== DATA BLOCK ==
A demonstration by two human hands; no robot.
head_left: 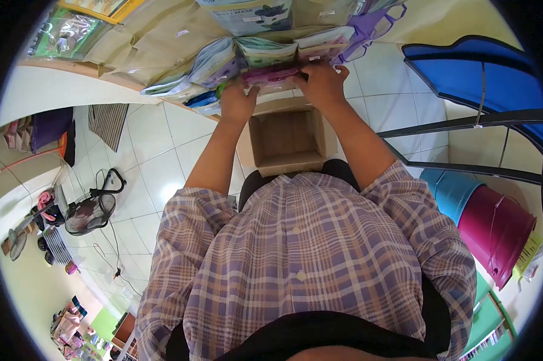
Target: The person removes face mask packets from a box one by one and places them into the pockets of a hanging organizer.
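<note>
A pink packet [273,76] lies at the front of the hanging display, between my two hands. My left hand [238,103] is closed at its left end, beside a small green item [221,89]. Gripping the right end is my right hand [323,87], its fingers bent over the edge. Just behind are upright sheet-mask packets: a green stack [266,53], a pink-white stack [327,45] and a blue-purple stack [214,60]. Blue packets [202,99] sit left of my left hand. An open cardboard box [286,141] stands below my hands, its inside bare.
A purple strap-like holder [368,30] hangs at the right of the display. Blue black-edged panels [476,72] stand at right, above teal [449,189] and magenta buckets [497,231]. A fan [91,213] with a loose cord is on the tiled floor at left.
</note>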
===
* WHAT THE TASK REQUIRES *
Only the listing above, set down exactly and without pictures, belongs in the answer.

* REPLY TO THE EXERCISE *
A demonstration by two human hands; no robot.
head_left: 
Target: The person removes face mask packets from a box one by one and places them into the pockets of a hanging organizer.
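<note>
A pink packet [273,76] lies at the front of the hanging display, between my two hands. My left hand [238,103] is closed at its left end, beside a small green item [221,89]. Gripping the right end is my right hand [323,87], its fingers bent over the edge. Just behind are upright sheet-mask packets: a green stack [266,53], a pink-white stack [327,45] and a blue-purple stack [214,60]. Blue packets [202,99] sit left of my left hand. An open cardboard box [286,141] stands below my hands, its inside bare.
A purple strap-like holder [368,30] hangs at the right of the display. Blue black-edged panels [476,72] stand at right, above teal [449,189] and magenta buckets [497,231]. A fan [91,213] with a loose cord is on the tiled floor at left.
</note>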

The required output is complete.